0 Comments

I chose to stay at the Flamingo Motel because (a) it was cheap, (b) I liked the name, and (c) it had a huge pink neon flamingo sign outside. What’s not to like? But in one of those moments of pure serendipity (or to which some might ascribe the intervention of a Higher Being or two), the Flamingo Motel happens to be located immediately next to not one but two artist studio complexes, and, as if thrown in for good measure, a vast secondhand bookshop.

What could such a Higher Being be trying to tell me?

Of the three serendipities, The School of Visual Philosophy (which I initially thought might be a hairdressing salon) turned out to be the most relevant and thought-provoking in the context of my search for Silicon Valley. I visited to find metalworking, signwriting, printing, painting and many other hands-on activities being served up, all with a side of warmth and community.

Here my rising angst about the intangibility of tech (to which I shall return, and see also blog post 001 – I knew the numbering would come in useful) was at least temporarily assuaged by the sheer physicality and immediacy of the work being done.

Blacksmithing at the School of Visual Philosophy

I watched as co-founder Yori Seeger demonstrated his blacksmithing skills, his arm making a great arc as he wielded a heavy hammer on red hot metal, a fine, primal clanking noise rising above the roar of the flame.

Where is the digital equivalent? Sure you can beat the living daylights out of your digital opponent in any number of games, but instead of describing a great arc to eliminate your great orc, virtual extinction is a mere thumb-twiddle away as you sit in your comfy leather gaming chair. Why would you swap the one for the other?

This visit left me with a lasting impression of the fundamental divide between ourselves and tech, between material and immaterial.
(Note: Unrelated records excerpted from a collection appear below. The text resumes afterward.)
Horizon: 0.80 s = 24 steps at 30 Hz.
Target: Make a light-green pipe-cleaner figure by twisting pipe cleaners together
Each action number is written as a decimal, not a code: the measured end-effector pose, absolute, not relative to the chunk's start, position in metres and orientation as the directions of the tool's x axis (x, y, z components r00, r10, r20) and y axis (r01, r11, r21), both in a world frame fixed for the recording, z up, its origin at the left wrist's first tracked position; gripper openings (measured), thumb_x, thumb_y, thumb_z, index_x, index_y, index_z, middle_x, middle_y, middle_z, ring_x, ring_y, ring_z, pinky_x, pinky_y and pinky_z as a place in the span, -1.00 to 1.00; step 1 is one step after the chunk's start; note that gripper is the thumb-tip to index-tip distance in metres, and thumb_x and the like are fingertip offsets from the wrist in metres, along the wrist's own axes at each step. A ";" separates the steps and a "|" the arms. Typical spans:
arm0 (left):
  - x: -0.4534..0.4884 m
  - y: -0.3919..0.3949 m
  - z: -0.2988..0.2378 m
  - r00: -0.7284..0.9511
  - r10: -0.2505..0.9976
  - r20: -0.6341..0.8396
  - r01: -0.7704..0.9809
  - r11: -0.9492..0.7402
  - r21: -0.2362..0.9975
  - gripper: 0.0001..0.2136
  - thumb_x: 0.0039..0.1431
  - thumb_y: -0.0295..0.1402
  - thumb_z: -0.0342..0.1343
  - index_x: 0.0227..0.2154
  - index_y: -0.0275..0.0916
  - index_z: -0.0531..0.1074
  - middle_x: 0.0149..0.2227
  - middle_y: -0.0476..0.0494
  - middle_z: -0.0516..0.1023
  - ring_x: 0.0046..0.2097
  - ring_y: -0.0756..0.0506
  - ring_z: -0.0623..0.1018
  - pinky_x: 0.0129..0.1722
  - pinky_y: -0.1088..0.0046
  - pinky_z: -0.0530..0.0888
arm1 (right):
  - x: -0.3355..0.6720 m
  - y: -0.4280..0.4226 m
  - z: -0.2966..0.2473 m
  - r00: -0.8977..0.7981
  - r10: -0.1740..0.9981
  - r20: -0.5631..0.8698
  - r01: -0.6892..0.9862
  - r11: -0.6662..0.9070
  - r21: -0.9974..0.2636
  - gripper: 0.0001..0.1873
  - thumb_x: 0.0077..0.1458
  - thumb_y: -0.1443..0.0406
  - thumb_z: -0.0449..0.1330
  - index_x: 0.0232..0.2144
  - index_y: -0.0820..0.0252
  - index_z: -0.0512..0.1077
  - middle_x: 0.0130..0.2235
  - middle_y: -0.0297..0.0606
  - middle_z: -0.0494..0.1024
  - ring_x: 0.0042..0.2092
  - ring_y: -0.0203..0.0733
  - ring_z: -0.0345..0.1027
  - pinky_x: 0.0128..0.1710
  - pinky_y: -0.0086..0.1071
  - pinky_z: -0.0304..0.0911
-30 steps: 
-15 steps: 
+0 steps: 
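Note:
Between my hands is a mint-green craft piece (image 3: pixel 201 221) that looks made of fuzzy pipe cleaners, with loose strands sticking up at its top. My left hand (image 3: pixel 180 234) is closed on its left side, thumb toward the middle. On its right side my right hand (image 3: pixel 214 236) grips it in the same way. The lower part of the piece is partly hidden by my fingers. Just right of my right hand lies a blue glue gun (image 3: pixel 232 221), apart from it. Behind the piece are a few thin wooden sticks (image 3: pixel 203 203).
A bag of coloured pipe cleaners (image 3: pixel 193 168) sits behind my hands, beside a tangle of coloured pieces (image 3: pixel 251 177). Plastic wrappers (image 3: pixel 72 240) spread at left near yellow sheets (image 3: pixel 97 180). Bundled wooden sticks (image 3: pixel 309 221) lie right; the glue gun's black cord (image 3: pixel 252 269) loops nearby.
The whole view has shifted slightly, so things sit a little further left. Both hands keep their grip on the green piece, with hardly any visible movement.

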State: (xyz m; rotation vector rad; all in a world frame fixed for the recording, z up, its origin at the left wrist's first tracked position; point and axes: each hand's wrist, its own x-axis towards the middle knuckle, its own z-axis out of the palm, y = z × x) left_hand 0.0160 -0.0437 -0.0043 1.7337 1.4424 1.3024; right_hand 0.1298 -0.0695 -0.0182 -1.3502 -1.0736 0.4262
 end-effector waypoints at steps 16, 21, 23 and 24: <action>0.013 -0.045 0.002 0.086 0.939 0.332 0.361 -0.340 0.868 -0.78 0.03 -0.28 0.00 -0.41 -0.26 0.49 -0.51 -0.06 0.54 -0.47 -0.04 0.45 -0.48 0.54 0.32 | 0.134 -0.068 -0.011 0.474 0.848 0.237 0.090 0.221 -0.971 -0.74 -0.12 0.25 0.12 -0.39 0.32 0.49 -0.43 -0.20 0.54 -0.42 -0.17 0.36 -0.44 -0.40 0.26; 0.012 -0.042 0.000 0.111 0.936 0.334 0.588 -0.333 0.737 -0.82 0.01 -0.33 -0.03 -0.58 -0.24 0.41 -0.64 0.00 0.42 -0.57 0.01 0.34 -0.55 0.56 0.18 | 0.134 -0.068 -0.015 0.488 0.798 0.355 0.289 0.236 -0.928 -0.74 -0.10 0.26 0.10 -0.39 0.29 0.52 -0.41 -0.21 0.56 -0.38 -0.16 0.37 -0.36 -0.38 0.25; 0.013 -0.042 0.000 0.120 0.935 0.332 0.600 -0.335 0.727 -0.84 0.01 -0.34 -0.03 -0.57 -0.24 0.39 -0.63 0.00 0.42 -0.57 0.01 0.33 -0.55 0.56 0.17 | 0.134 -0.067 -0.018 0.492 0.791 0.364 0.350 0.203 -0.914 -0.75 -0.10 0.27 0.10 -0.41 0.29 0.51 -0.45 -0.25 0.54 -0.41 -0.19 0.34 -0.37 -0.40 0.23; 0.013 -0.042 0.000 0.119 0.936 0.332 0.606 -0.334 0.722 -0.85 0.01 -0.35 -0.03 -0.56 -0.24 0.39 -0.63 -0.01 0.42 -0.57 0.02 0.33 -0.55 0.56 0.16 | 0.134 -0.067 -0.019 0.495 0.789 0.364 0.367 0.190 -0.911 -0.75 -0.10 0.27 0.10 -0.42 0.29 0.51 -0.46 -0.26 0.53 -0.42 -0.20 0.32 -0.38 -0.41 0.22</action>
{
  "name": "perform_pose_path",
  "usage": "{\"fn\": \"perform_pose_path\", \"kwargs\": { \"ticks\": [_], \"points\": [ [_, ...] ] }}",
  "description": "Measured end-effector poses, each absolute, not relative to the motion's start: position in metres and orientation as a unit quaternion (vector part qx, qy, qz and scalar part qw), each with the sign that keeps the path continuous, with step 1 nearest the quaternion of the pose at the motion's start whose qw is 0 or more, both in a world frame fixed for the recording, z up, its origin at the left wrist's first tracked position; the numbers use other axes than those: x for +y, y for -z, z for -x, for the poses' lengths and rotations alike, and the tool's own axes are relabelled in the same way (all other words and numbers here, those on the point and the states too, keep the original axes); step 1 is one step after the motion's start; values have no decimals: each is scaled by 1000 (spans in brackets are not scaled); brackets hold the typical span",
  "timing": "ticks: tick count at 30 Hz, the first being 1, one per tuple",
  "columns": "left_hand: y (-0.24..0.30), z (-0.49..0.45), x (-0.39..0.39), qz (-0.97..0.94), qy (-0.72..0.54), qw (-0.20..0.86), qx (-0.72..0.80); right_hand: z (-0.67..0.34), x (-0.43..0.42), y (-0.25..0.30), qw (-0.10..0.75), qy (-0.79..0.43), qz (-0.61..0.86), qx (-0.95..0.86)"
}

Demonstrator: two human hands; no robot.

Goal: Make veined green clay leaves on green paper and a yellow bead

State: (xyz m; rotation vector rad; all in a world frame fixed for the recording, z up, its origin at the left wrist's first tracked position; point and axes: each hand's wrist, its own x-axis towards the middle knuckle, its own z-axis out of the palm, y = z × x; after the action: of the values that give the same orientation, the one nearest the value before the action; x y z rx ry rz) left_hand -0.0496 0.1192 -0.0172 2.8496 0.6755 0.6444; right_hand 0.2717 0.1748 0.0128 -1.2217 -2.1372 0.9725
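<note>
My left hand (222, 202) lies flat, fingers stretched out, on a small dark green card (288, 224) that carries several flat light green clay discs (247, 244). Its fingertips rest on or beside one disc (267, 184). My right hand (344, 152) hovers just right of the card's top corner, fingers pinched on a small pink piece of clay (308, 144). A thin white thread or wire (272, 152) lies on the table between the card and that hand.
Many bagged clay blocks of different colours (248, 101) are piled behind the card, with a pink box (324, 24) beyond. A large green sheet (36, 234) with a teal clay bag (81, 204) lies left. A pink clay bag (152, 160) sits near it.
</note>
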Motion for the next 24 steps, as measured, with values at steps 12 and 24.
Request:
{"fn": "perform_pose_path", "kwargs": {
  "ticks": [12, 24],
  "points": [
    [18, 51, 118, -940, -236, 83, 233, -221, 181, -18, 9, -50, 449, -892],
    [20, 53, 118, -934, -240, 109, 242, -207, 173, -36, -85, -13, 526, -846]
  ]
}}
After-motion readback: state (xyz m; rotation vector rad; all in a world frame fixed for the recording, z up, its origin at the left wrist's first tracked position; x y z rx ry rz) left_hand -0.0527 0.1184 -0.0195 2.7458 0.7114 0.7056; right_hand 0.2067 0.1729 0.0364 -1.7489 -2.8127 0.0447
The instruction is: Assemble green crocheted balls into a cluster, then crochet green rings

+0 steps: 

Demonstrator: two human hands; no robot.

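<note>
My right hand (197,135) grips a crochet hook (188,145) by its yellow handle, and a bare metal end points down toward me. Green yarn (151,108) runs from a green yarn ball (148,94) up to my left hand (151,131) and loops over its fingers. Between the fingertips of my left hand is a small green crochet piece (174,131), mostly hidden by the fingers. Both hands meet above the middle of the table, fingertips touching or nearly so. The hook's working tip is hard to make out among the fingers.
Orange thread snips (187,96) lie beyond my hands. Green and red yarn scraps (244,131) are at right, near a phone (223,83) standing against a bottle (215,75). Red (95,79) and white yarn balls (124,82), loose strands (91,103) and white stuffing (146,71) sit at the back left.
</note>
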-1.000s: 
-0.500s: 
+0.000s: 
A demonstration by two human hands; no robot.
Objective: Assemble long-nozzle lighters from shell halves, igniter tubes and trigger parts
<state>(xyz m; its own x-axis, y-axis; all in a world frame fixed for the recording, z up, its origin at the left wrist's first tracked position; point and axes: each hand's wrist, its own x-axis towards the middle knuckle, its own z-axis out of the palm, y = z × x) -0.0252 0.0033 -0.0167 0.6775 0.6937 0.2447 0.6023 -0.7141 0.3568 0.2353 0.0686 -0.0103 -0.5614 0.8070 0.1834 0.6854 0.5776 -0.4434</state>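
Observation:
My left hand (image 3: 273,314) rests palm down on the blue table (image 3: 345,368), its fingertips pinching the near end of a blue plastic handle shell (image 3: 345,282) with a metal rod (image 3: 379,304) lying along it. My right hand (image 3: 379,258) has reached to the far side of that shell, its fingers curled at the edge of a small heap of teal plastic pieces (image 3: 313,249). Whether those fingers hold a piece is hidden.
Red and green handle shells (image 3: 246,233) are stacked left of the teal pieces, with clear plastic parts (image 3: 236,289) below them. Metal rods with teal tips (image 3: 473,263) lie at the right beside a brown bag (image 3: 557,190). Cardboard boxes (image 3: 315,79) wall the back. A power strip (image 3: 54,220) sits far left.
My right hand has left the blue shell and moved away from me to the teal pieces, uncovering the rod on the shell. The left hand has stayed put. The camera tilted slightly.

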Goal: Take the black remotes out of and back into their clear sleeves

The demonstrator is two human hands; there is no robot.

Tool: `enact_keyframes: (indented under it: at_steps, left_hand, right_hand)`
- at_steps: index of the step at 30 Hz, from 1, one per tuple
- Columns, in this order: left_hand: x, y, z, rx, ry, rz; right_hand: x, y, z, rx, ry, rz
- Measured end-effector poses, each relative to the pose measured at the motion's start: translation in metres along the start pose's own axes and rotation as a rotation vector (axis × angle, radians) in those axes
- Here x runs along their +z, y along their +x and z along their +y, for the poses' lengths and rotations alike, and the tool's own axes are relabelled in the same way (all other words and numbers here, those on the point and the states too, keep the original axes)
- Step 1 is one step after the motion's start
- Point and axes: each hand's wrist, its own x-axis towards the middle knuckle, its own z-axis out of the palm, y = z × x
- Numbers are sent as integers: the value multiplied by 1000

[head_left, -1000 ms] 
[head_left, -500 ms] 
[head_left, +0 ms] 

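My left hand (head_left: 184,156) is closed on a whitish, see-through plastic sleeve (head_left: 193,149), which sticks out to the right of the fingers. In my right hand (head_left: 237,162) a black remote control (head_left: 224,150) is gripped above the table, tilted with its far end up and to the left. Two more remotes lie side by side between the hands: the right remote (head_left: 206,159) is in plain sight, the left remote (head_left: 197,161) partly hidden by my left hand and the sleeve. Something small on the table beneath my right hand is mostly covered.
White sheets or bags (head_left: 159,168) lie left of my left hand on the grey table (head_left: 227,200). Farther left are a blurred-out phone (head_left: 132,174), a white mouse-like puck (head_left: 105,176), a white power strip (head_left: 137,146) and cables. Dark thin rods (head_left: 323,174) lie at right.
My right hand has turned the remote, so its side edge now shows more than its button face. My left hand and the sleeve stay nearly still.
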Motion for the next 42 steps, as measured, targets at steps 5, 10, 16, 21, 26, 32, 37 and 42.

In adopting tech, sure we can put on the exoskeleton of VR, but what exactly are we trying to achieve? Are we rejecting, augmenting or replacing the physical reality of our human frame by building the metaverse?

In some ways this all reminds me of the famous Mike Tyson quote (though sadly it was not, as far as I am aware, in the context of such questions): everyone has a plan till they get punched in the face.

Next time: Define your terms. What even do we mean by tech?


0 Comments

I will be honest, my trip to Silicon Valley did not go entirely as expected.

I had thought (perhaps rather naively) that I would be thrown into a cauldron of red hot tech enterprise, with the heat of innovation and creativity scorching my very eyebrows. Metaphorically, of course.

I had assumed that, living in the shadow of the Mountain – Mountain View, home of Google – everyone would be in some sort of technological nirvana, with new and hitherto unheard of gadgets seamlessly integrated into the very fabric of their lives; or at least, into the fabric of their garments. I would be gaining a privileged glimpse into the future.

Instead, everything and everyone was surprisingly – dare I say, disappointingly? – normal. By and large, people were not obsessing over the imminent rise of AI or the deployment of killer dogbots any more than they were back home. And my own area of particular interest – the migration of knowledge from books to the internet – scarcely got a mention. Or maybe I wasn’t looking under the right rocks.

Only the ubiquity of corporate tech giants gave the game away. The football game was played at PayPal Park. The Lick Observatory was indebted to support from Google. Firefox proclaimed its goodness on a monument in downtown San Francisco.

Firefox monument in downtown San Francisco

This relative normality only served to create a heightened sense of disconnect between the frankly scarcely believable scale, complexity and otherness of new tech and the fact that it has all been created, here, by the cumulative efforts of countless human beings using nothing more than digital 1s and 0s.

This is a dissonance that our brains strongly dislike. We are being invited to believe something that appears unbelievable. It is a feeling, a physical, visceral reaction, intuited rather than rationalised.

Or, as Arthur C. Clarke’s third law states: any sufficiently advanced technology is indistinguishable from magic. Which is surely the technological equivalent to Clement Greenberg’s famous dictum: that all profoundly original art looks ugly at first.

I have decided to number these blog posts, as it seemed appropriately tech-y. I doubt I’ll get to 100, but the leading zeroes look nice.